Spoiler
First of all, there is the potential that it is very badly translated by persons who frankly didn’t know what it was about and so their toilet minds did the best they were capable of.
Some have wondered if it wasn’t about Christ and His bride. But there is another possibility that seems more likely - - that it is a treatise on the ordinance of resurrection:
A glorious woman is described - - in all her fairness. It talks about her waking her loved one. Then it talks about how fair he has become, like a “young hart...skipping upon the hills.”
Some key points:
- There is an allusion to Mary anointing Jesus for His burial and resurrection in 1:12 ”While the king sitteth at his table, my spikenard sendeth forth the smell thereof.”
- There is a reference to a hand clasp ”His left hand is under my head, and his right hand doth embrace me. “His” right hand is actually the feminine - should be “her” right hand and “embrace” is better understood as “clasp.”
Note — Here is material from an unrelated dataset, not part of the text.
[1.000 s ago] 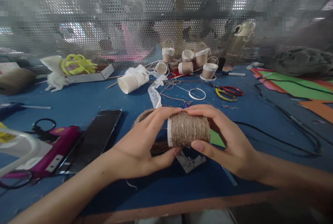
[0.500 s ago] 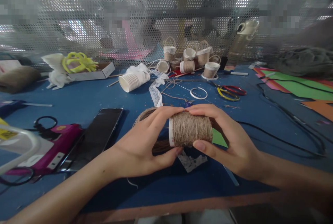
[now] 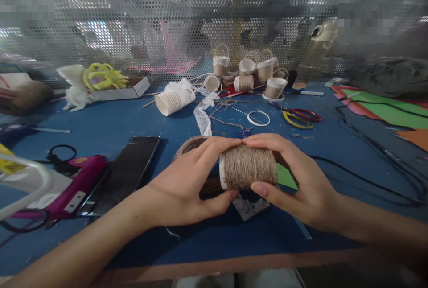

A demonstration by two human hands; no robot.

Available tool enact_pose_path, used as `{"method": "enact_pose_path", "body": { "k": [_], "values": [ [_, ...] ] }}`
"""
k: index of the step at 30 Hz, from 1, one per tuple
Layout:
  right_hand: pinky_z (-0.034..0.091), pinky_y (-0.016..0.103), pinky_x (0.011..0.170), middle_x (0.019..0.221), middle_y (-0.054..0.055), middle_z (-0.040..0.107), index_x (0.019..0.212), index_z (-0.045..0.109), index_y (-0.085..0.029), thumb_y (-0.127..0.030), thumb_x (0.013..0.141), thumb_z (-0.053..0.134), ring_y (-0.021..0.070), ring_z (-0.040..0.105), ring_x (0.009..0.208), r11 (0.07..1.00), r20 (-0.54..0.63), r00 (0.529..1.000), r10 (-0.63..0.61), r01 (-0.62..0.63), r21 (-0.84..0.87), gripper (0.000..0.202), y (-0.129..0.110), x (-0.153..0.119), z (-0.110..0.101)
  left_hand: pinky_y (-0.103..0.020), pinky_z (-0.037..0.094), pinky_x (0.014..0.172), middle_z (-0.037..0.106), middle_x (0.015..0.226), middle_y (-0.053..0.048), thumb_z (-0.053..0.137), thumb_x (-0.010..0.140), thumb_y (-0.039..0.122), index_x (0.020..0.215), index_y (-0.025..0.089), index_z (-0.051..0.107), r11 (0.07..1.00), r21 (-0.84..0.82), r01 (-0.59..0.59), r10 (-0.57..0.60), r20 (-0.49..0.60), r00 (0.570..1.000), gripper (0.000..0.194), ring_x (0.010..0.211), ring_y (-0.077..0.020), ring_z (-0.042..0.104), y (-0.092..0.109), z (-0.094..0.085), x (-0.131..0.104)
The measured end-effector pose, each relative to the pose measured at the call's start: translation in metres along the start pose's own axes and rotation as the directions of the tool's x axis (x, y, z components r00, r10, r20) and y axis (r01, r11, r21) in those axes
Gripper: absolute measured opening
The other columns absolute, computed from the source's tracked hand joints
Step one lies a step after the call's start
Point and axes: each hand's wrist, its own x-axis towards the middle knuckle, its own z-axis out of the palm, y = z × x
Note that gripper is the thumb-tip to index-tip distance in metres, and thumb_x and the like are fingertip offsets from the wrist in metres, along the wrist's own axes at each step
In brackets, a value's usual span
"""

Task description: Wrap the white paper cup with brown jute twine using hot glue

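Note:
A paper cup wrapped in jute twine lies on its side between my hands, its white rim toward the left. My left hand grips the rim end, fingers over the top and thumb below. At the other end, my right hand is closed round the wrapped side, its thumb on the near face. Behind my left hand sits a coil of jute twine, partly hidden. A scrap of white lace lies on the table beneath the cup.
Several twine-wrapped cup baskets stand at the back, near stacked paper cups and a lace strip. Scissors and a white ring lie beyond my hands. Left are a phone and a magenta power strip; a black cable crosses the right.
The whole scene has shifted slightly to the right in view. Both hands keep their hold on the wrapped cup, with little other visible movement.

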Motion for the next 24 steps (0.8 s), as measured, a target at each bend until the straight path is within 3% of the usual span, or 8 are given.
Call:
{"method": "enact_pose_path", "body": {
  "k": [10,24],
  "values": [
    [0.058,0.04,0.103,0.129,0.011,0.067,0.138,0.049,-0.025,-0.035,0.093,0.07,0.0272,0.067,0.12,1.0,0.022,1.0,0.016,-0.016,0.006,0.05,-0.0026,0.0022,-0.001,-0.047,0.048,0.115,0.053,0.148,-0.012,0.068,0.092,0.032,0.151,0.027,0.026,0.999,-0.004,-0.034,0.034,0.007,0.999,0.072,0.136,-0.0287,0.056,-0.0011,0.0015,-0.0014],
    [0.058,0.04,0.105,0.134,0.011,0.066,0.14,0.046,-0.024,-0.035,0.095,0.069,0.0268,0.066,0.126,1.0,0.062,0.998,-0.001,0.001,-0.007,0.051,-0.0009,0.0004,-0.0022,-0.049,0.047,0.116,0.053,0.149,-0.015,0.066,0.094,0.034,0.151,0.022,0.026,0.997,0.048,-0.058,0.056,0.033,0.998,0.071,0.14,-0.0315,0.053,-0.003,0.0018,-0.0017]
  ]
}}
- There is the charge to the “daughters of Jerusalem” to not “stir up, nor awake” one’s loved one until the time is right, said several times, including 2:7
- “For lo, the winter is past” and then talk of Spring.= a rebirth theme
- Mentions of “myrrh and frankincense” and hair dripping with “dew” - - these are all pertinent to resurrection
- ”Go forth, O ye daughters of Zion, and behold king Solomon with the crown wherewith his mother crowned him.” Yes, she crowned him in the same manner that the Great Lady “crowned” the Son when she gave birth to Him in the holy of holies. This is how Sons of God are made - - they are crowned by their mother in eternity (what the HofH represents).
The theme is probably that of the resurrection - - the woman bringing forth the man and causing him to rise in a similar manner to how Isis brought back Osiris. If so, it’s little wonder the priests and scribes miss it entirely.